De nombreux projets structurants sont aussi à l’étude. Le projet de PSD souligne notamment le prolongement envisagé de la ligne orange du métro vers l’ouest jusqu’à la gare Bois-Franc ou encore vers le nord, à Laval. Un projet de transport en commun dans l’axe de la ligne rose mise de l’avant par la mairesse de Montréal, Valérie Plante, est aussi à l’étude. Un mode de transport collectif lourd pourrait également voir le jour sur le boulevard Taschereau, à Longueuil.

Moins de voitures

L’ARTM espère ainsi faire grimper à 35% les déplacements aux heures de pointe réalisés en transport en commun d’ici 2031-2035, contre 25% actuellement. En parallèle, l’organisme souhaite voir le nombre de déplacements en voiture diminuer de 14% pendant cette période.

L’organisation, qui chapeaute les quatre sociétés de transport du Grand Montréal, envisage ainsi une baisse de 175 000 du nombre de déplacements en auto solo aux heures de pointe. Elle misera pour ce faire sur des incitatifs au covoiturage, une tarification simplifiée du transport collectif et des campagnes de sensibilisation, entre autres.

Si rien n’est fait, le pourcentage de déplacements pour se rendre au travail effectués en transport en commun restera pratiquement inchangé dans les prochaines années, entrevoit l’ARTM.

«Il y a donc urgence d’agir si on veut atteindre cet objectif de 35% de part modale du transport en commun.» -Daniel Bergeron, directeur exécutif à la planification des transports et à la mobilité à l’ARTM

Dépenses importantes

Ce plan prévoit des dépenses en immobilisations de 28,3 à 36,7 G$ d’ici 2030. L’augmentation de l’offre de service du transport en commun fera aussi gonfler les coûts d’exploitation de l’ensemble du réseau dans le Grand Montréal, qui pourraient grimper de 7 à 8,8 G$ d’ici 10 ans.

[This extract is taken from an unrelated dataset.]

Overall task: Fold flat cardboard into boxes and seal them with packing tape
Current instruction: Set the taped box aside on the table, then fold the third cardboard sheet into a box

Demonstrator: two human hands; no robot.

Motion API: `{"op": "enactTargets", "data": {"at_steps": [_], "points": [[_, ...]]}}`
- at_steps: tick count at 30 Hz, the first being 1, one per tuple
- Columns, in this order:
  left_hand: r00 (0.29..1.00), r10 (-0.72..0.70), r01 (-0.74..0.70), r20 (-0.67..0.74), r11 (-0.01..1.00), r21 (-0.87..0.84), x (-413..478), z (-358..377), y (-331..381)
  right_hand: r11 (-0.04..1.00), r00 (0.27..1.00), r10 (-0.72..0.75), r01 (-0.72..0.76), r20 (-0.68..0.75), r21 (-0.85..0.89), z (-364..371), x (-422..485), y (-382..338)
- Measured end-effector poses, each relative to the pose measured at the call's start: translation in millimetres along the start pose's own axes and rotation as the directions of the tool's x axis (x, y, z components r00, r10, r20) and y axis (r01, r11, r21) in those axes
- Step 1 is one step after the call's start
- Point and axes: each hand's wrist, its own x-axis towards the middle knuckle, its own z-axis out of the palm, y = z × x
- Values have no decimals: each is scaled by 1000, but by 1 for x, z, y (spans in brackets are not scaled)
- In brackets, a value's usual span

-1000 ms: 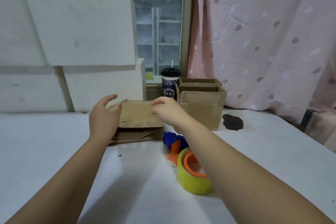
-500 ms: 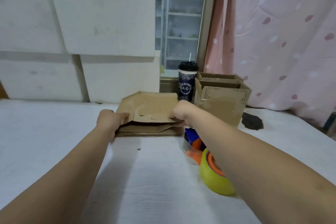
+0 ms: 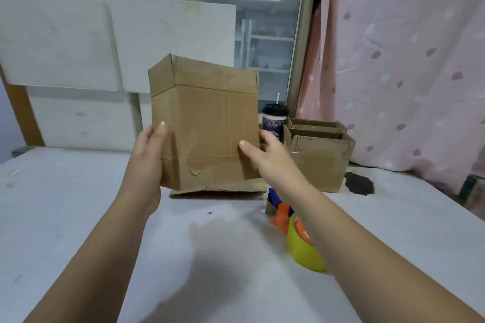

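- Well, the step in hand looks like squaring a flattened carton into a tube. To do it well, I would push the 2 held edges gently toward each other so the creases open evenly, keeping the thumbs off the fold lines.
- The left hand (image 3: 148, 157) grasps the carton (image 3: 207, 123) at its left corner. The thumb lies on the front face and the fingers wrap behind, where they are hidden.
- The right hand (image 3: 265, 158) pinches the carton's right edge low down. The thumb is on the front panel and the fingertips reach round the back, so neither hand is released.
- The carton is upright in the air between the 2 hands and already partly opened. A narrow side panel shows on the left, the top flaps stand straight up and the bottom flaps hang unfolded.
- Just below it, a stack of flat cardboard (image 3: 217, 191) lies on the white table (image 3: 78, 217).
- Near the right forearm sit a yellow tape roll (image 3: 301, 252) and a blue and orange dispenser (image 3: 279, 210). My guess is that the bottom flaps should be folded shut before either is picked up.
- Farther right stand open boxes (image 3: 317, 165), with a lidded cup (image 3: 274, 119) just beside them. I would keep the swing of the carton away from that cup.
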Motion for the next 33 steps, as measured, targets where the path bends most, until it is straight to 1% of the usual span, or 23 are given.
{"op": "enactTargets", "data": {"at_steps": [4,6,7,9,12,14,16,18,20,23,25,27,30,33], "points": [[982,29,-26,187,999,-19,-41,-16,-2,986,986,-164,165,-31,24,3,-57,3],[967,58,-65,247,998,22,-59,-24,-8,975,977,-211,211,-11,64,1,-80,8],[964,74,-86,254,996,37,-68,-26,-13,972,974,-227,225,11,66,1,-89,12],[970,100,-106,222,994,16,-85,-29,-24,966,966,-256,255,28,38,2,-102,22],[981,67,-60,182,997,-44,-102,-35,-34,966,966,-256,255,19,49,4,-114,39],[973,50,-51,227,999,-2,-110,-41,-38,963,967,-256,256,-1,84,3,-118,43],[948,17,-47,317,995,88,-114,-45,-40,957,965,-261,260,-11,125,2,-120,44],[934,-20,-26,358,992,123,-115,-48,-40,947,961,-275,273,-10,172,1,-120,42],[913,9,-84,409,983,164,-114,-46,-39,930,950,-312,312,-32,194,-2,-119,42],[919,86,-187,385,954,234,-114,-38,-29,919,936,-350,352,-41,178,-7,-120,39],[926,170,-249,338,947,204,-114,-33,-20,915,927,-374,373,-20,152,-9,-122,38],[935,211,-267,287,948,173,-115,-29,-12,916,922,-388,386,-2,111,-9,-124,34],[922,255,-285,291,956,68,-114,-26,-8,908,916,-400,400,-25,126,-10,-125,29],[937,275,-308,218,942,137,-117,-21,-6,906,916,-400,401,-41,137,-9,-127,28]]}}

L’ARTM n’a pas encore déterminé précisément comment elle entend, avec l’aide de Québec, rembourser ce montant. Doit-on s’attendre, par exemple, à ce que les automobilistes contribuent davantage au financement du transport en commun?

«A priori, on ne pose pas de contraintes à l’auto. Ce qu’on veut, c’est vraiment d’améliorer l’offre de service plutôt que de distribuer des contraintes», a assuré M. Bergeron.

L’an dernier, la Communauté métropolitaine de Montréal a pourtant adopté un règlement qui devait entraîner un élargissement de la taxe sur l’immatriculation à l’ensemble du Grand Montréal dès janvier 2021. Cette mesure, à laquelle s’oppose Québec, risque toutefois d’être retardée au moins jusqu’en 2024.

Les impacts de la pandémie

Entre temps, l’ARTM devra faire face aux répercussions financières de la pandémie sur les sociétés de transport du Grand Montréal, qui pourraient créer un manque à gagner de 1 G$ d’ici la fin de 2022. Celles-ci sont principalement attribuables à la chute de l’achalandage du transport en commun, mais aussi aux dépenses reliées à l’application des mesures sanitaires dans le réseau.

«On s’est donné une période de trois ans pour retrouver l’équilibre financier», a indiqué Benoit Gendron. Il compte pour ce faire sur l’aide de Québec, mais aussi sur les sociétés de transport du Grand Montréal, à qui l’ARTM a demandé de réaliser des économies totales de 400 M$ en trois ans.

Le PSD fera l’objet d’une consultation publique au cours des prochains mois.